┌─ Recorded data

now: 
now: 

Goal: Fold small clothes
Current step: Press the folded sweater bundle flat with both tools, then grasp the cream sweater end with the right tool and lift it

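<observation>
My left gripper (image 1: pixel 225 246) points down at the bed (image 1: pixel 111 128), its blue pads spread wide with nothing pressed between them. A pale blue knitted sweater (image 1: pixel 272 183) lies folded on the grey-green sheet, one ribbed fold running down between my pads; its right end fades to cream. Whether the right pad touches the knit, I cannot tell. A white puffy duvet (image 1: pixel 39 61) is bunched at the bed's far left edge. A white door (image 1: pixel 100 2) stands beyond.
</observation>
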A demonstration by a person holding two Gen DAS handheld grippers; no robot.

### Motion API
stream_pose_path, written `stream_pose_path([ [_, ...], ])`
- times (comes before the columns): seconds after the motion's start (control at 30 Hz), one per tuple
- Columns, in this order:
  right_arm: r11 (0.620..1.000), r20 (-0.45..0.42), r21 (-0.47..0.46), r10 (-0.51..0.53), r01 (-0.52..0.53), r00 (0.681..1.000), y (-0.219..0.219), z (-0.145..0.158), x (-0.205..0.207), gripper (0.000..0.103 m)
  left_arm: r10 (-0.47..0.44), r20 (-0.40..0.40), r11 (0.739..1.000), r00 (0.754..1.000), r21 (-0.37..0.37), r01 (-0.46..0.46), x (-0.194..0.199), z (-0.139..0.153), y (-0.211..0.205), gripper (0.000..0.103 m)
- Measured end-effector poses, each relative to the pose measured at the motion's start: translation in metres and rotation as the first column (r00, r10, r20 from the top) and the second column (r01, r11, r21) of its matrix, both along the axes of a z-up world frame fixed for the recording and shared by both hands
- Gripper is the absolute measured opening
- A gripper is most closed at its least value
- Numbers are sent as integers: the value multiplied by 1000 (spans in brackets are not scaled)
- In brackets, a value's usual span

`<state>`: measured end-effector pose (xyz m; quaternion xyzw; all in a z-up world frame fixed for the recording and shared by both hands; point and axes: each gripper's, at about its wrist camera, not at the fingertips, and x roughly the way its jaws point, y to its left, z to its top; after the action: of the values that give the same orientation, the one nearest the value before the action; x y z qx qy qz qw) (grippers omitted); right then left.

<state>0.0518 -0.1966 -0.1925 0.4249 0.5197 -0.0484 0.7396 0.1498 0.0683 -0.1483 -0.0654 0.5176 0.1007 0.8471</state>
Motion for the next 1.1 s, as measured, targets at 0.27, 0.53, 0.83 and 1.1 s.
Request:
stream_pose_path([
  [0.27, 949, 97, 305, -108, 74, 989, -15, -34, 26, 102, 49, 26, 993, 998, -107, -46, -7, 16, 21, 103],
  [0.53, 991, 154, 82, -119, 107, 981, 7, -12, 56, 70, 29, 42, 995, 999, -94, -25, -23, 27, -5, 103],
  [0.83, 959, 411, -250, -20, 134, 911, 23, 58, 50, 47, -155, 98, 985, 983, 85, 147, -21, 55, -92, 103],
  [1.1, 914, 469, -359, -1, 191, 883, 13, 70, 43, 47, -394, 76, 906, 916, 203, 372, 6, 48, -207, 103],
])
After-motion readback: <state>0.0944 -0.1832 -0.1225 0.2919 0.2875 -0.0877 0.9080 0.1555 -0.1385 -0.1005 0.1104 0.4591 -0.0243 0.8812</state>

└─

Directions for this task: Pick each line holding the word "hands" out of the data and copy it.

Result of the task:
- Measured end-effector poses, each relative to the pose measured at the motion's start: translation in metres and rotation as the first column (r00, r10, r20 from the top) and the second column (r01, r11, r21) of its matrix, both along the axes of a z-up world frame fixed for the recording and shared by both hands
`<state>`: measured end-effector pose (xyz m; quaternion xyzw; all in a z-up world frame fixed for the recording and shared by both hands; point and axes: each gripper's, at about its wrist camera, not at the fingertips, and x roughly the way its jaws point, y to its left, z to its top; after the action: of the values that give the same orientation, the one nearest the value before the action; x y z qx qy qz qw) (grippers omitted); right then left.

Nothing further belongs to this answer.